*WHAT NEEDS TO BE DONE*:
Return all the lines below, exactly as they read.

(Records from a dataset)
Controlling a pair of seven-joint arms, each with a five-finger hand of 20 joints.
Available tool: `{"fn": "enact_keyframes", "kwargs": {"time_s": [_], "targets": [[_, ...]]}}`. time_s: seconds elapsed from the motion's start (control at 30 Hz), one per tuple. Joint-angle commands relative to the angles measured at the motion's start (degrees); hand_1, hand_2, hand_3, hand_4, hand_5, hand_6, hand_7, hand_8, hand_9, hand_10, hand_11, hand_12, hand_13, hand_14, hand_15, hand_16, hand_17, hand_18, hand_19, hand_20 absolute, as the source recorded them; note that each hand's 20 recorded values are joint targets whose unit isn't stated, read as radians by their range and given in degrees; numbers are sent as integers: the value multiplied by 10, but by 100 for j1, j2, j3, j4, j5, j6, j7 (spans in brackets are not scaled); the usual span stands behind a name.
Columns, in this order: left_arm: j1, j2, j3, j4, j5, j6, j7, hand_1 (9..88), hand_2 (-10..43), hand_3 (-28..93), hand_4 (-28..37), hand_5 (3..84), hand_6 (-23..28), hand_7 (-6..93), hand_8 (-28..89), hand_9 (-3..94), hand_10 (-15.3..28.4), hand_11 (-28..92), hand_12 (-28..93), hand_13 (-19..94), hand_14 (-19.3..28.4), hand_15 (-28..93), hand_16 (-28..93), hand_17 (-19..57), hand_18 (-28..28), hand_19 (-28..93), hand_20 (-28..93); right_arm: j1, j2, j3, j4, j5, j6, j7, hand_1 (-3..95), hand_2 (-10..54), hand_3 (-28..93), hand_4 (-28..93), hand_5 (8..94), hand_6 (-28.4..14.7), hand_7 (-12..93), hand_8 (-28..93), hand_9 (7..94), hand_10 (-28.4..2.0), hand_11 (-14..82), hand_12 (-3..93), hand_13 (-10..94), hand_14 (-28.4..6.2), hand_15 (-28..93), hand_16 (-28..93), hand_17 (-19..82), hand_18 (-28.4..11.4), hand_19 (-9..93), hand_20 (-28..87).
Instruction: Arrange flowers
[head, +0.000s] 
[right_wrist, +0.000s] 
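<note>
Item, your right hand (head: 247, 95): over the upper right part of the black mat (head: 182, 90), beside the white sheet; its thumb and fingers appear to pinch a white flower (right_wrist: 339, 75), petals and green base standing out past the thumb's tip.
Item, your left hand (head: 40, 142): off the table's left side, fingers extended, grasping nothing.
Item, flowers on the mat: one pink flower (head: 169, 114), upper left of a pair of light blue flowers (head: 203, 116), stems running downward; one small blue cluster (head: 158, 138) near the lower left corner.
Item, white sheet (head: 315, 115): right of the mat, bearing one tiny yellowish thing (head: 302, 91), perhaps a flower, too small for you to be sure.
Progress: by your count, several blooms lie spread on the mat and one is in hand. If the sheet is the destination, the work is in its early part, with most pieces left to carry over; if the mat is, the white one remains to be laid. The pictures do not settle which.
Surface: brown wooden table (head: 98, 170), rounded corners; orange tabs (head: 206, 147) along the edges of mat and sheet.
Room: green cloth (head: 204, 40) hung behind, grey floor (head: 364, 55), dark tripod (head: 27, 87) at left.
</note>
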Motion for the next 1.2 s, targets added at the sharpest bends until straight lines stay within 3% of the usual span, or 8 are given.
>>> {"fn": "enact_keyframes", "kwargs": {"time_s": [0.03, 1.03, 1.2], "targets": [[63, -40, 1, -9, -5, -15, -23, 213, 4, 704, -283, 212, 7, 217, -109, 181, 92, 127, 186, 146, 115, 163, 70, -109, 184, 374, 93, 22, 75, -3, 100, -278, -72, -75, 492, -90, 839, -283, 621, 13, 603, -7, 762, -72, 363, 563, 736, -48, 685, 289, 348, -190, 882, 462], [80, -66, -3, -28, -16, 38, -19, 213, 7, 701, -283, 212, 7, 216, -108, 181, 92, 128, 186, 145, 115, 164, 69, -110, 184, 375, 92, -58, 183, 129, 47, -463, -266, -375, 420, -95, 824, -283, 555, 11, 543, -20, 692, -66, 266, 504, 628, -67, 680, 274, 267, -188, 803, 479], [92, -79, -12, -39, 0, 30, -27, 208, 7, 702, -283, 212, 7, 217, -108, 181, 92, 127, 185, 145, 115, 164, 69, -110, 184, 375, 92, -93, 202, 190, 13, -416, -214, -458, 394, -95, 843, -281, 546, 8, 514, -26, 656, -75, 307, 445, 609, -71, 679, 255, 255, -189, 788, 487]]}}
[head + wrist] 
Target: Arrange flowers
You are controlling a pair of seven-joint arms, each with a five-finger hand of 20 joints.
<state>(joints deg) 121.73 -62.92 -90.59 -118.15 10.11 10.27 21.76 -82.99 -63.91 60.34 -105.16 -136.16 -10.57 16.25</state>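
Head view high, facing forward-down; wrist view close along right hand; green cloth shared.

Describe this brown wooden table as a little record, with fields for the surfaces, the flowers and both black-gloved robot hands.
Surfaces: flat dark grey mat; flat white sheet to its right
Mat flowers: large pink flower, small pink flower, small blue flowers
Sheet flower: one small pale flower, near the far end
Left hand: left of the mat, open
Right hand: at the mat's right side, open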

*ANSWER AREA*:
Controlling a pair of seven-joint arms, each with a five-finger hand of 20 joints.
Available tool: `{"fn": "enact_keyframes", "kwargs": {"time_s": [_], "targets": [[_, ...]]}}`. time_s: seconds elapsed from the motion's start (control at 30 Hz), one per tuple. Joint-angle commands relative to the angles measured at the motion's start (degrees); hand_1, hand_2, hand_3, hand_4, hand_5, hand_6, hand_7, hand_8, hand_9, hand_10, hand_11, hand_12, hand_13, hand_14, hand_15, hand_16, hand_17, hand_18, hand_19, hand_20 absolute, as the source recorded them; note that each hand's 20 recorded values are joint targets whose unit isn't stated, read as radians by their range and given in degrees; numbers are sent as integers: the value multiplied by 10, but by 100 for j1, j2, j3, j4, j5, j6, j7 (spans in brackets are not scaled); the usual span stands behind a name.
Columns, in this order: left_arm: j1, j2, j3, j4, j5, j6, j7, hand_1 (9..88), hand_2 (-10..43), hand_3 (-28..93), hand_4 (-28..37), hand_5 (3..84), hand_6 (-23..28), hand_7 (-6..93), hand_8 (-28..89), hand_9 (-3..94), hand_10 (-15.3..28.4), hand_11 (-28..92), hand_12 (-28..93), hand_13 (-19..94), hand_14 (-19.3..28.4), hand_15 (-28..93), hand_16 (-28..93), hand_17 (-19..57), hand_18 (-28..28), hand_19 (-28..93), hand_20 (-28..93); right_arm: j1, j2, j3, j4, j5, j6, j7, hand_1 (-3..95), hand_2 (-10..54), hand_3 (-28..93), hand_4 (-28..93), hand_5 (8..94), hand_6 (-28.4..14.7), hand_7 (-12..93), hand_8 (-28..93), hand_9 (7..94), hand_10 (-28.4..2.0), hand_11 (-14..82), hand_12 (-3..93), hand_13 (-10..94), hand_14 (-28.4..6.2), hand_15 (-28..93), hand_16 (-28..93), hand_17 (-19..82), hand_18 (-28.4..11.4), hand_19 (-9..93), hand_20 (-28..87).
Instruction: Arrange flowers
[head, +0.000s] 
[right_wrist, +0.000s] 
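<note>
Item, your right hand (head: 247, 95): over the upper right part of the black mat (head: 182, 90), beside the white sheet; its thumb and fingers appear to pinch a white flower (right_wrist: 339, 75), petals and green base standing out past the thumb's tip.
Item, your left hand (head: 40, 142): off the table's left side, fingers extended, grasping nothing.
Item, flowers on the mat: one pink flower (head: 169, 114), upper left of a pair of light blue flowers (head: 203, 116), stems running downward; one small blue cluster (head: 158, 138) near the lower left corner.
Item, white sheet (head: 315, 115): right of the mat, bearing one tiny yellowish thing (head: 302, 91), perhaps a flower, too small for you to be sure.
Progress: by your count, several blooms lie spread on the mat and one is in hand. If the sheet is the destination, the work is in its early part, with most pieces left to carry over; if the mat is, the white one remains to be laid. The pictures do not settle which.
Surface: brown wooden table (head: 98, 170), rounded corners; orange tabs (head: 206, 147) along the edges of mat and sheet.
Room: green cloth (head: 204, 40) hung behind, grey floor (head: 364, 55), dark tripod (head: 27, 87) at left.
</note>
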Motion for the next 1.2 s, targets added at the sharpest bends until straight lines stay within 3% of the usual span, or 8 are given.
>>> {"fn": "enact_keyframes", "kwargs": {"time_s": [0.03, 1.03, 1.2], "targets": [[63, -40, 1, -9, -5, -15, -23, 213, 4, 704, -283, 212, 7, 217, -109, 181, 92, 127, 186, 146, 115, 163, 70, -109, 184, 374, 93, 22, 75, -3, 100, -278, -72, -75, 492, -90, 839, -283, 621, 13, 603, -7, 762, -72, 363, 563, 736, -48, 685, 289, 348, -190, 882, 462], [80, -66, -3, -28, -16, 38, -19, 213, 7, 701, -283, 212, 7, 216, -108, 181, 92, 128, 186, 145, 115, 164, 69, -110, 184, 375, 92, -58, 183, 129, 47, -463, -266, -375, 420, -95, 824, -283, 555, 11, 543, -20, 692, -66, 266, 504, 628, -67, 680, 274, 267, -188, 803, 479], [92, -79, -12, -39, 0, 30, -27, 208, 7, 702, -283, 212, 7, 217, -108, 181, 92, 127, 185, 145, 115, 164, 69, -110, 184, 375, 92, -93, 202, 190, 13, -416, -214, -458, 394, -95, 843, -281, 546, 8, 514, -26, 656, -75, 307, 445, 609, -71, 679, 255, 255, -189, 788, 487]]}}
[head + wrist] 
Target: Arrange flowers
You are controlling a pair of seven-joint arms, each with a five-finger hand of 20 joints.
<state>(joints deg) 121.73 -62.92 -90.59 -118.15 10.11 10.27 21.76 -82.99 -63.91 60.34 -105.16 -136.16 -10.57 16.25</state>
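Head view high, facing forward-down; wrist view close along right hand; green cloth shared.

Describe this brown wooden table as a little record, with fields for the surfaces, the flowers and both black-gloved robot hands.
Surfaces: flat dark grey mat; flat white sheet to its right
Mat flowers: large pink flower, small pink flower, small blue flowers
Sheet flower: one small pale flower, near the far end
Left hand: left of the mat, open
Right hand: at the mat's right side, open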

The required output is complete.